Code of Conduct Regulation - Interim Approvals - Compliance Testing (March 11)

March 11, 2005

 

Re: Code of Conduct Regulation – Interim Approvals - Compliance Testing

ENMAX Energy Corporation
ENMAX Power Corporation
FortisAlberta Inc.

Introduction

The Market Surveillance Administrator (“MSA”) is reporting on compliance testing which was conducted with the assistance of Grant Thornton LLP.  The testing related to the Code of Conduct Regulation (“Code”), and interim compliance plan approvals which were in effect during 2004.

This letter sets out the context for the public reports prepared by Grant Thornton LLP in respect of the above named parties; those reports are

It is important to note that the public reports are abbreviated from the complete reports provided to the MSA, in order to preserve the confidentiality and integrity of the testing procedures.  Further, the public reports should be considered as ‘exception reporting’, in that they only describe areas where Grant Thornton LLP was of the view that a party was non-compliant to some degree.  The public reports do not explicitly document areas where a party was found to be compliant.

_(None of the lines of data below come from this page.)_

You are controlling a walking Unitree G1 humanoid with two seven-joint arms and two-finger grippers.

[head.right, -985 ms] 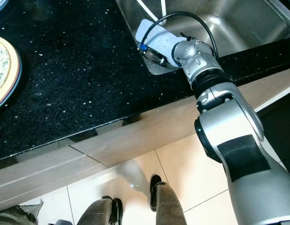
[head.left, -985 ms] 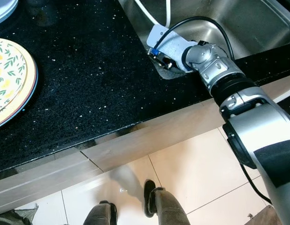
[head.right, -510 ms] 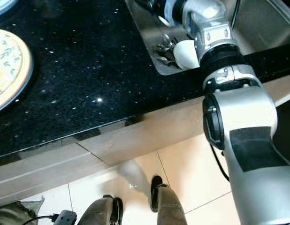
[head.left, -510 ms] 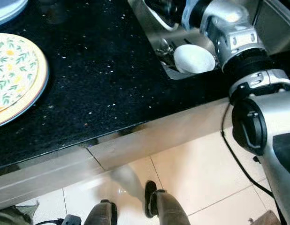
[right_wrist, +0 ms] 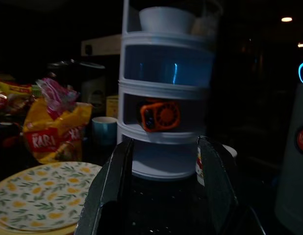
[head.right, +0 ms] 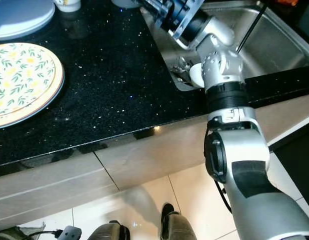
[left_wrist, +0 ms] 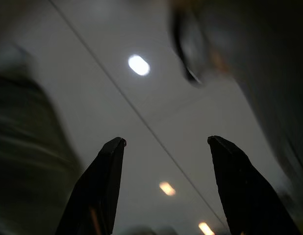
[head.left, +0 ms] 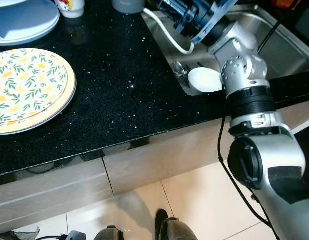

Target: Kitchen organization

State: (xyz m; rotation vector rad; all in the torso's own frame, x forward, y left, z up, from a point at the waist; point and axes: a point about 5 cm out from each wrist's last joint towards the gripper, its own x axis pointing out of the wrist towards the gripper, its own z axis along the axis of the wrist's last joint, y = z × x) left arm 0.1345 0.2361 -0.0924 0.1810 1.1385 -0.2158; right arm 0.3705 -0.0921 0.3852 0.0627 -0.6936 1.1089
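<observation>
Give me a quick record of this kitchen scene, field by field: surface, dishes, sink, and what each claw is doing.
surface: black speckled countertop
dishes: floral plate stacked on another, at the robot's left
sink: steel sink holding a white bowl and cutlery
right claw: open, empty, raised over the counter, facing a white tiered rack
left claw: open, idle, over the floor

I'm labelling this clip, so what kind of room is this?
A home kitchen, most likely: a black stone counter with a steel sink set in it, and a stack of flower-patterned plates on the counter.
</observation>
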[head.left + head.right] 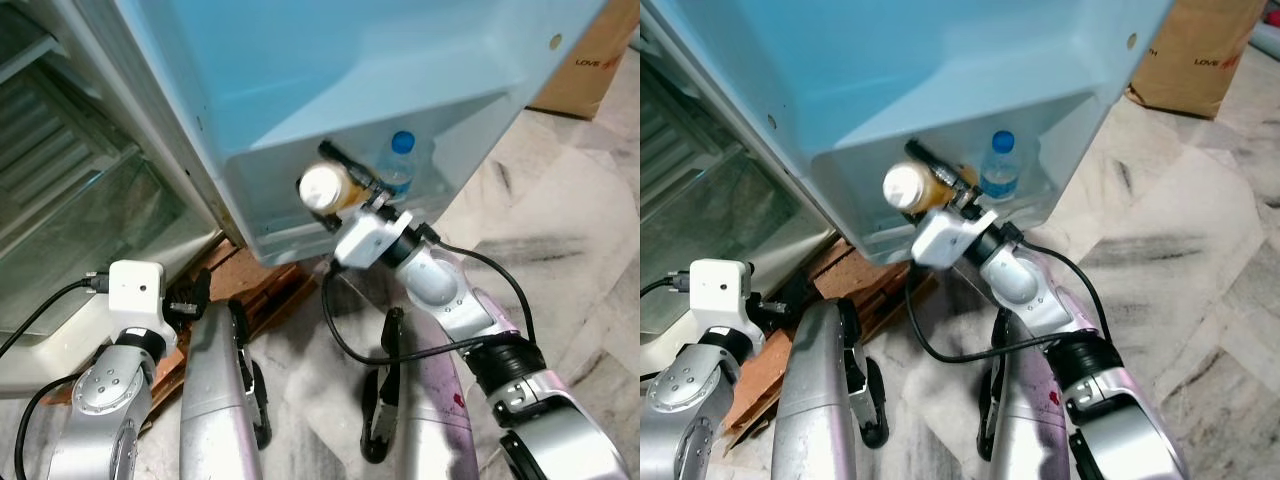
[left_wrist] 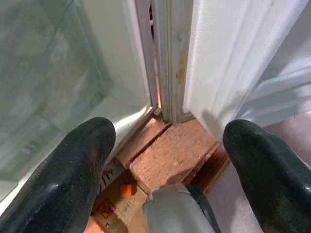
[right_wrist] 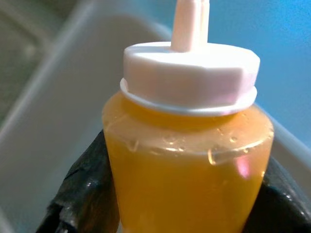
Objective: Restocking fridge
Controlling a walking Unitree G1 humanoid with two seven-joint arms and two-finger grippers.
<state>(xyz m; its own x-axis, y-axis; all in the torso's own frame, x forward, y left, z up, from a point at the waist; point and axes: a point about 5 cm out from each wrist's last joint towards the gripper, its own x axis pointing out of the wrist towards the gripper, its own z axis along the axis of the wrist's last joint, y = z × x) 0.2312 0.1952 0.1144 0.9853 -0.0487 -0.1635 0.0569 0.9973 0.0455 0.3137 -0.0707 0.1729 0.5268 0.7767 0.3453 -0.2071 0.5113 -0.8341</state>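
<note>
At the centre of the left eye view the right gripper (image 1: 345, 185) is clenched on a squeeze bottle (image 1: 322, 187) of orange-yellow sauce with a white cap, held at the lower shelf (image 1: 270, 225) of the open fridge door (image 1: 300, 70). A water bottle (image 1: 399, 165) with a blue cap stands in that shelf just beside it. At lower left, the left gripper (image 2: 170, 160) hangs released above wooden blocks (image 2: 170, 155) under the fridge
</note>
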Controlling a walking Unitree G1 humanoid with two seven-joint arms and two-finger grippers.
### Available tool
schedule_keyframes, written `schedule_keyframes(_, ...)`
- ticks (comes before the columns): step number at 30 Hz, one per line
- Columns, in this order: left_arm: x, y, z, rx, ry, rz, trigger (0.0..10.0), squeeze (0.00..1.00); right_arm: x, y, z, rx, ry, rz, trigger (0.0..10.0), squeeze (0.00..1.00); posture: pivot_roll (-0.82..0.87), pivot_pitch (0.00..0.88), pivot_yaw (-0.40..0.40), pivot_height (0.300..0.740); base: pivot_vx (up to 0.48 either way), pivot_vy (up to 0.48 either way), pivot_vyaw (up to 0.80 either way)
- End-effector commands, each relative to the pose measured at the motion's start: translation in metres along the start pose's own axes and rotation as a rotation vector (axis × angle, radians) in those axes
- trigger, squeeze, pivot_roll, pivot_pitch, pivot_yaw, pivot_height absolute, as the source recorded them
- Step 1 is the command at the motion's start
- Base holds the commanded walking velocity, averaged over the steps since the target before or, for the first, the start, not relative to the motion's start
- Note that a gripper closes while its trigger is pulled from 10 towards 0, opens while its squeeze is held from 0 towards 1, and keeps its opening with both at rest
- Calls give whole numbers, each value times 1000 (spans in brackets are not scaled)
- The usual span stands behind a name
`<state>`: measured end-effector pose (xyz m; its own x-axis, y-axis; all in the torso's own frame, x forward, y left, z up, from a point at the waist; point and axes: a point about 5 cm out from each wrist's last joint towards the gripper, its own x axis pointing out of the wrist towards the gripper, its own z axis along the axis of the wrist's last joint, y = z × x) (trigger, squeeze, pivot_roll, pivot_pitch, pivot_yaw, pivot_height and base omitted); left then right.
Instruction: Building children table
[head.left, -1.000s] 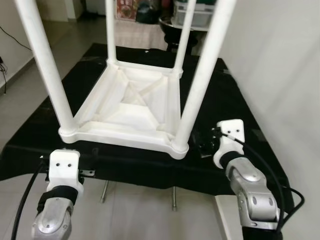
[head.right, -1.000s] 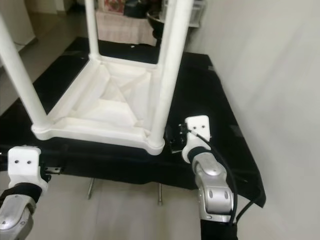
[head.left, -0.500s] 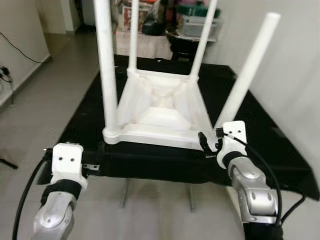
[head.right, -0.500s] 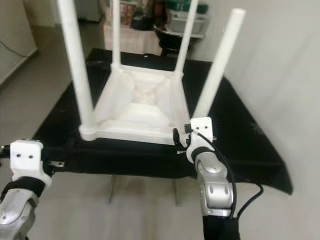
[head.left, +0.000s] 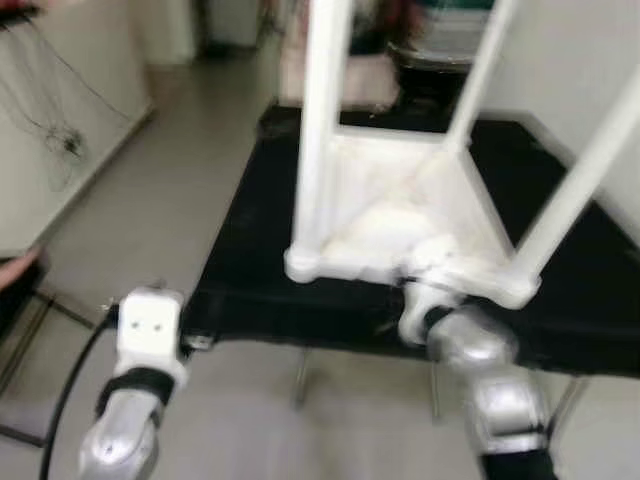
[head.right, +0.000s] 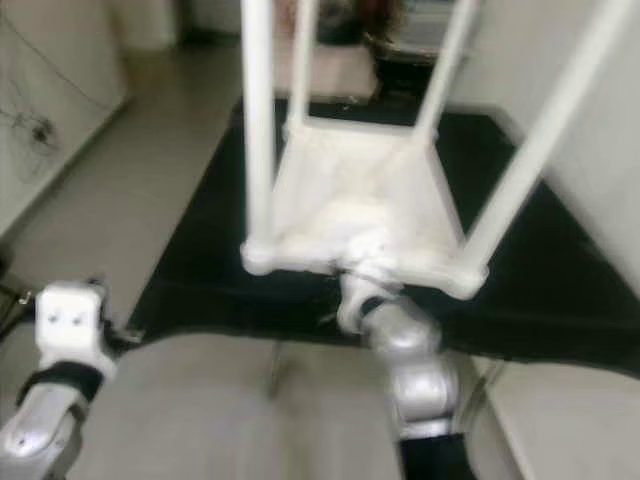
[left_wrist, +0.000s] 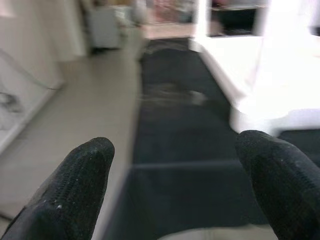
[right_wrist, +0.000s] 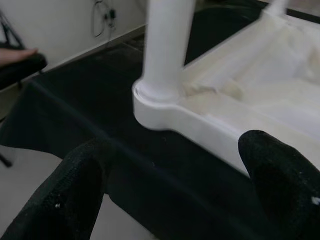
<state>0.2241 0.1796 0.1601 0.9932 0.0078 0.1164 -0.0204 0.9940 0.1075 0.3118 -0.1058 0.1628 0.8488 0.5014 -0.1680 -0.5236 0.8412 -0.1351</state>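
Note:
A white plastic children's table (head.left: 400, 215) lies upside down on a black-covered work table (head.left: 250, 230), its four legs pointing up. My right gripper (right_wrist: 177, 150) is open at the white table's near rim, between the two front legs (head.left: 318, 130). One front corner and its leg (right_wrist: 167, 45) lie just beyond the black fingers (right_wrist: 82, 175), with no contact visible. My left gripper (left_wrist: 175, 150) is open with nothing between its fingers. It hovers by the near left edge of the black cover (left_wrist: 175, 130), left of the white table (left_wrist: 250, 65). The left wrist (head.left: 150, 325) is low on the left.
Grey floor (head.left: 150, 170) runs along the left of the work table, with cables on the left wall (head.left: 60, 140). Something skin-coloured, perhaps a person's hand (right_wrist: 15, 54), rests on a dark seat at the left edge. Blurred clutter stands behind the table. A pale wall lies to the right.
The whole picture has swung and blurred, so the camera moved. Against the white table, my right gripper has shifted from the front right corner leftward along the near rim. Both stay open.

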Motion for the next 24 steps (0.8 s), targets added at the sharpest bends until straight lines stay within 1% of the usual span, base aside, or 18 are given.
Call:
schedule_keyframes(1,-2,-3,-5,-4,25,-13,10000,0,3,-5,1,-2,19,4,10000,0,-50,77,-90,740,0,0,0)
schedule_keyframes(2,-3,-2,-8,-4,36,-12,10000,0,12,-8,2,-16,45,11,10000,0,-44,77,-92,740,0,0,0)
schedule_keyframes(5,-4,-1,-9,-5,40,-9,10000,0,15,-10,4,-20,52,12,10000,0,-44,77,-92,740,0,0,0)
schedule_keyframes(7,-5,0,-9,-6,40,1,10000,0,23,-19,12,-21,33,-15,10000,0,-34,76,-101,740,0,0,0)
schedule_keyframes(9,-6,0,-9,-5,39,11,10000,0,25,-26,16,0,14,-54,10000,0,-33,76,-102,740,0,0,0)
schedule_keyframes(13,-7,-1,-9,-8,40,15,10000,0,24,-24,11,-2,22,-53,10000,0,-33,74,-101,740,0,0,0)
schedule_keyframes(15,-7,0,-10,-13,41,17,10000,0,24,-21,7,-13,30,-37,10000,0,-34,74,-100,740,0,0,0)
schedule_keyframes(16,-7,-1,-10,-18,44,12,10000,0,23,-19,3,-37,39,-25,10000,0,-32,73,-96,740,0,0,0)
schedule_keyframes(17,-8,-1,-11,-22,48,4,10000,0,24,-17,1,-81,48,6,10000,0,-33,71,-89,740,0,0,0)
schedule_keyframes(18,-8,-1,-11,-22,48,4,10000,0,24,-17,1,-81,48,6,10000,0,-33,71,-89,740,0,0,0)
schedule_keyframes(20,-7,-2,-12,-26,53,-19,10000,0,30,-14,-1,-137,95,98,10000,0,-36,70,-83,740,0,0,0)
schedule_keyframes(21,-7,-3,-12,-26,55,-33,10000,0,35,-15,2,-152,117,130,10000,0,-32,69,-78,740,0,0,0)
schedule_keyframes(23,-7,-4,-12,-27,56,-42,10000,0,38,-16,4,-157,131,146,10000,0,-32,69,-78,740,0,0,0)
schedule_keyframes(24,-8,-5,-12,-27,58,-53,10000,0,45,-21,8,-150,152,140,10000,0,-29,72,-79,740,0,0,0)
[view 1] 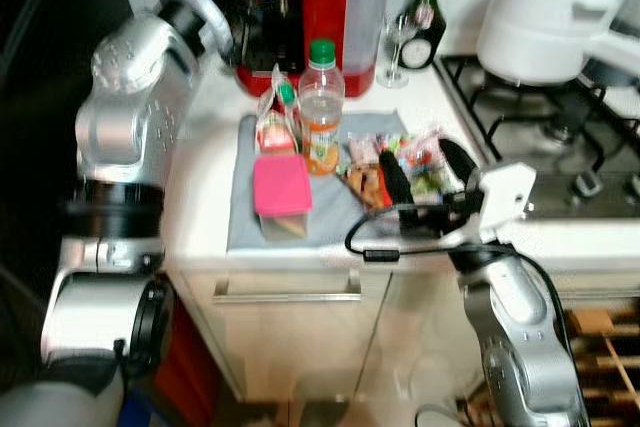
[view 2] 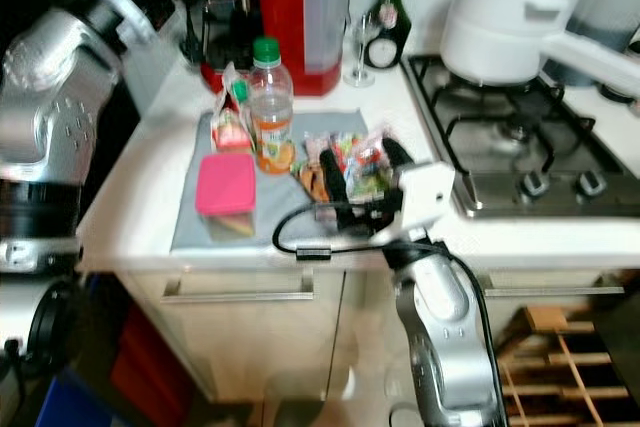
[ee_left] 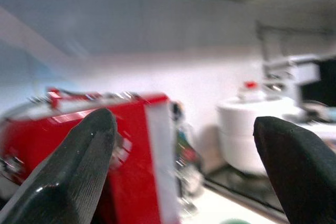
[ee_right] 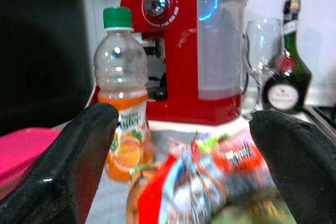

The views of the MSA in respect of the reports are set out below.

Compliance Plans
Compliance plans are required from owners and their affiliated retailers; the plans set out the systems, policies and mechanisms to be used to ensure compliance with the Code.  Compliance plans must be approved by the MSA before they are effective, and before the affiliated retailer begins to provide retail electricity services.

Depending upon the complexity of the business operations involved, the drafting, review and approval process can require a significant amount of time and effort from the parties before final approval is granted.

Interim Approvals
In December, 2003 the MSA issued interim compliance plan approvals for Aquila Networks Canada (Alberta) Ltd., ENMAX Energy Corporation, ENMAX Power Corporation, EPCOR Distribution Inc., EPCOR Energy Services Inc., EPCOR Energy Services (Alberta) Inc. and EPCOR Merchant and Capital L.P., based upon compliance plan filings received to that point.

The interim approvals were granted pursuant to s. 32 of the Code.

The interim approvals allowed those parties to meet the requirements of the Code and undertake retail activities while work continued toward full compliance plan approval.  The interim approvals carried terms and conditions, including a February 29, 2004 expiry date and the requirement for additional reporting.

By request, the interim approvals granted to those parties were further extended to June 1, 2004, to facilitate continued work on the compliance plans and other matters.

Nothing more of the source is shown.